Re: ext3-0.0.2e released

From: Daniel Phillips (phillips@innominate.de)
Date: Tue Jul 18 2000 - 10:10:18 EST

Next message: Brian Gerst: "Re: Direct control of a device??"
Previous message: Ibrahim Haddad (LMC): "NFS3"
Next in thread: Bill Huey: "Re: ext3-0.0.2e released"
Reply: Bill Huey: "Re: ext3-0.0.2e released"
Messages sorted by: [ date ] [ thread ] [ subject ] [ author ]

On Thu, 06 Jul 2000, Steve Whitehouse wrote:
> can you explain "phase tree" and/or give a reference ?

I can describe it and give a reference. It's the algorithm used in my Tux2
filesystem that I've been working on since around Christmas, or longer than that
if you count 10 years of thinking about doing it :-)

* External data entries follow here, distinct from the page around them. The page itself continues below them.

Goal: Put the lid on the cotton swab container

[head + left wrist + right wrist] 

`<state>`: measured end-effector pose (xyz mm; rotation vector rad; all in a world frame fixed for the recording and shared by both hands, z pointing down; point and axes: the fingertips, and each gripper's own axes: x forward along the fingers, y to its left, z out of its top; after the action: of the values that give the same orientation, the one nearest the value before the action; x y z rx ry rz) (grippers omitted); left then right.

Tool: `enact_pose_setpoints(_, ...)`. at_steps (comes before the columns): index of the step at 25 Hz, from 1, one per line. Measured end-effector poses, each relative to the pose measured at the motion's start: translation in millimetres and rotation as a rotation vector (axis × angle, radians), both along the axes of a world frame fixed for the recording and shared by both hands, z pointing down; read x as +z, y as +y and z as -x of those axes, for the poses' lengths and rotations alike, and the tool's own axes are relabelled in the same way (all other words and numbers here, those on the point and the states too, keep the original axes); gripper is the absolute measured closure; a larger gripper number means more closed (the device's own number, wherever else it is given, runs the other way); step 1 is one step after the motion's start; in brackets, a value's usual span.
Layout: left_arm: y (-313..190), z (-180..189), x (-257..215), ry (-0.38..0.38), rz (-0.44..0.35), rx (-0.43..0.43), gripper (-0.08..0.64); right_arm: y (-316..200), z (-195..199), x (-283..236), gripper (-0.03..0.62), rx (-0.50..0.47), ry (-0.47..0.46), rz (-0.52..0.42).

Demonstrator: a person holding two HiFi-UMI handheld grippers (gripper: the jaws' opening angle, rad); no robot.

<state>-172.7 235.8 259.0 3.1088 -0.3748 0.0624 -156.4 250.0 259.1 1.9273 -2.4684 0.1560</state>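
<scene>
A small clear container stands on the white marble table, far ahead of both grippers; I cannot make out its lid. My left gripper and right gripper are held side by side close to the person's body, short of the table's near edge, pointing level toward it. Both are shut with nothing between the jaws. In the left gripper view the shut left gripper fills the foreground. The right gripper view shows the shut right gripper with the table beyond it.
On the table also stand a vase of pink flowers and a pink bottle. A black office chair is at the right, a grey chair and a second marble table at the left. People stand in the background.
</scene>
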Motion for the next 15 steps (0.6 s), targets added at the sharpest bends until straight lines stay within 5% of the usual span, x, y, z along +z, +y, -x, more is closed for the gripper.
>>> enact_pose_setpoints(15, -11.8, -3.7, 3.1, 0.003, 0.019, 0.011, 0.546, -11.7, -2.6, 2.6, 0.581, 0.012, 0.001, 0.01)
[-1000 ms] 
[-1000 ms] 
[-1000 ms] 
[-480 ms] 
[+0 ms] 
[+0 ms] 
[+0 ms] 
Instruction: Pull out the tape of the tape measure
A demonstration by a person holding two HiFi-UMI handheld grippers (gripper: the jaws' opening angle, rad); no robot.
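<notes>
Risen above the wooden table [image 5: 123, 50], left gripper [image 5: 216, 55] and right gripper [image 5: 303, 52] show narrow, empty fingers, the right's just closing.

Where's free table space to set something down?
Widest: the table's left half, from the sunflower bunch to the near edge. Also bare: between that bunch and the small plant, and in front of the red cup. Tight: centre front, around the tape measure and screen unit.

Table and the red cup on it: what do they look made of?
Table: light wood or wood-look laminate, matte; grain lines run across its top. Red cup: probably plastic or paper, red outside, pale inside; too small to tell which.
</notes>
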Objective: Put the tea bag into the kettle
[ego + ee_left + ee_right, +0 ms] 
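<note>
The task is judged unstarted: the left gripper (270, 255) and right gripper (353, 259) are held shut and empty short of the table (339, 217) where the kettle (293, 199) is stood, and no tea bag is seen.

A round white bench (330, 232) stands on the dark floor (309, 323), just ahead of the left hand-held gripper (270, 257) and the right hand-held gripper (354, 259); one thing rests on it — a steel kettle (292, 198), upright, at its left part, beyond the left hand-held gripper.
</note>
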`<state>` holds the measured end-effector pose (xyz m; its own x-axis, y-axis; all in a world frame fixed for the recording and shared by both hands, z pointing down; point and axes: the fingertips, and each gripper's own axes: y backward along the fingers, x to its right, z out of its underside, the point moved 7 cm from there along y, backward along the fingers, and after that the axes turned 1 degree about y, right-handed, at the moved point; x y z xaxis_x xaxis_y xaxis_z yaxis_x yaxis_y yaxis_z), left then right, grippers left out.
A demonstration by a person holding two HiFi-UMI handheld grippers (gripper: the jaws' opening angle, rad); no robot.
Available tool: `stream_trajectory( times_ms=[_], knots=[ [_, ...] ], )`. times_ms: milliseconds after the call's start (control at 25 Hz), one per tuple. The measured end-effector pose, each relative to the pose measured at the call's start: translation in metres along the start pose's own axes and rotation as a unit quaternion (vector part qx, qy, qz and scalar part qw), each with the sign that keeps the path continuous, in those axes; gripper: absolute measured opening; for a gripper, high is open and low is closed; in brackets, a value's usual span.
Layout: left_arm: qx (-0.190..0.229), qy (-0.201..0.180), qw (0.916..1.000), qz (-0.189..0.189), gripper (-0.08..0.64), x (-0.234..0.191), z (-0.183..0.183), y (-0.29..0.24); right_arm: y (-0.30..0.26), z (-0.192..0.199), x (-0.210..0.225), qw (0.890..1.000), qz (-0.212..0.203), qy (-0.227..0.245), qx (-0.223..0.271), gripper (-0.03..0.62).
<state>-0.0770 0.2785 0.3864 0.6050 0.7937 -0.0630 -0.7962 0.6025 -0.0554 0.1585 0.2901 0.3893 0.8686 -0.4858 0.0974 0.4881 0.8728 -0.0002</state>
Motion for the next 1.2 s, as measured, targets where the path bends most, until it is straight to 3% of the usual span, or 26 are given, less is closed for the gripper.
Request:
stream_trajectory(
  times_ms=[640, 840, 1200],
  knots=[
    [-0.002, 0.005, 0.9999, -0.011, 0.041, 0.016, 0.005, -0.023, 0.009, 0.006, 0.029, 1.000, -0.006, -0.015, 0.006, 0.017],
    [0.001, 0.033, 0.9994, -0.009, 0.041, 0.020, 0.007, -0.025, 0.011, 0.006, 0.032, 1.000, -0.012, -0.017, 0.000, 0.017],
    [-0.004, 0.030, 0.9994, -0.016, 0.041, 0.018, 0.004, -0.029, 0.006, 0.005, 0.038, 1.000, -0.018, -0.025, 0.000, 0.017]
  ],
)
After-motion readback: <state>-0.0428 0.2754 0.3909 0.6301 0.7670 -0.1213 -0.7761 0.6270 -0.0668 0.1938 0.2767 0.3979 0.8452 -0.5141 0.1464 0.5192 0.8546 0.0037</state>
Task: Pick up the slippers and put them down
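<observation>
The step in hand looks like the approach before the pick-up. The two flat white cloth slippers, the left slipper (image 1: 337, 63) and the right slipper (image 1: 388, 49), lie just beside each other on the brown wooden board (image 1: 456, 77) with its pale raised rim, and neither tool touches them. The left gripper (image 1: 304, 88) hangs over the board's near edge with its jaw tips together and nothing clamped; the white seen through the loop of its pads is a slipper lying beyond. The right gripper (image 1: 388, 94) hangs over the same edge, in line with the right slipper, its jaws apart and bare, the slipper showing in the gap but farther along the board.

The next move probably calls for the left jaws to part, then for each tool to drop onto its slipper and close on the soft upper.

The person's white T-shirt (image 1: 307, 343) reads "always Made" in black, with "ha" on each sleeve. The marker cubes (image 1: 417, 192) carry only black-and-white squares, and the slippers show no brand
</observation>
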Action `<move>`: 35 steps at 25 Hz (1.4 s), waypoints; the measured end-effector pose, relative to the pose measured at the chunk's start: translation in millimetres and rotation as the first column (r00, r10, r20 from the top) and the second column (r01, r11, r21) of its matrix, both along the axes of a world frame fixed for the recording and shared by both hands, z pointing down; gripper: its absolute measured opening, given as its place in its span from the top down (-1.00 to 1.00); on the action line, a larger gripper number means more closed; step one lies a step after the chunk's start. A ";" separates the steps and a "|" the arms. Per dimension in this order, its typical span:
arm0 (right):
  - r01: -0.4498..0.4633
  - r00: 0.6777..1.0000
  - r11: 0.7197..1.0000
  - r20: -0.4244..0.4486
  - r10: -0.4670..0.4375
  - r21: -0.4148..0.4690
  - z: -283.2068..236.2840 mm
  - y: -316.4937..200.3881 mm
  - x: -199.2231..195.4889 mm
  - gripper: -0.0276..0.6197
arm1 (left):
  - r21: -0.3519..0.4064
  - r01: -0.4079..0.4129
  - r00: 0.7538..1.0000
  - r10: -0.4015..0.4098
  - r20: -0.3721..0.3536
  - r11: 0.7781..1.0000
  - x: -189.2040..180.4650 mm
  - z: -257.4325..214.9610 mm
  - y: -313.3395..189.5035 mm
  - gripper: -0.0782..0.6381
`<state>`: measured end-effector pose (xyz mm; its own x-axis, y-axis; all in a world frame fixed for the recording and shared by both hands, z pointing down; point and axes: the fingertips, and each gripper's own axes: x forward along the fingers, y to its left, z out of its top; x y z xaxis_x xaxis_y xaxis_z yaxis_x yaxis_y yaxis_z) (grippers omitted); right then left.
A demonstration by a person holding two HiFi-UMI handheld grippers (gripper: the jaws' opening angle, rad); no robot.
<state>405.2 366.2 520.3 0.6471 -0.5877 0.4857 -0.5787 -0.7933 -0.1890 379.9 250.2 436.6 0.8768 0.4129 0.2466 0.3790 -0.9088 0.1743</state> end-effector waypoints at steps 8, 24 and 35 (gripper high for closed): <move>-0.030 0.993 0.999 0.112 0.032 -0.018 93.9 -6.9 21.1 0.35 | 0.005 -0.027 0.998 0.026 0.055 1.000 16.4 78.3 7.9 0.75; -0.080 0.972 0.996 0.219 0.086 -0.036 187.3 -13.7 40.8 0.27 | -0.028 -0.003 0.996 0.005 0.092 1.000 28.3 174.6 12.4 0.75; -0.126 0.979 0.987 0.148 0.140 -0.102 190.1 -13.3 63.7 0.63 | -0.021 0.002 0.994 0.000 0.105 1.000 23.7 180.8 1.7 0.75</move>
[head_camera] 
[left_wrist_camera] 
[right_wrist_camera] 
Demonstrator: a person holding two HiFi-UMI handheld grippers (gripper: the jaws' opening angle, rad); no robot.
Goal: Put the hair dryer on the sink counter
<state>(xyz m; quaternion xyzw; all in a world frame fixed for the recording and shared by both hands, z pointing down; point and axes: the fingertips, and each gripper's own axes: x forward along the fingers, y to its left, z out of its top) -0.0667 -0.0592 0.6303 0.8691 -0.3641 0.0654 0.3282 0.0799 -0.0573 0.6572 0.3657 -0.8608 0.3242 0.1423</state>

Phase tree is my name for an algorithm similar to one that has been used in WAFL
and in a OS named Auragen that you can ask Victor Yodaiken about. I
developed the algorithm independently and it was only on reading a posting from
Victor on linux-kernel in from June, 1997, that I realized I wasn't the only
one to have thought of it.

My phase tree algorithm is different enough from the other two that I think it's
fair to call it a new algorithm, or at least a close cousin. I'm writing a
white paper on it for presentation at the ALS this fall. An abstract is
available now. I have a working prototype of Tux2 "with some issues" that I'm
now busily porting form 2.2.12 to 2.4.0.test.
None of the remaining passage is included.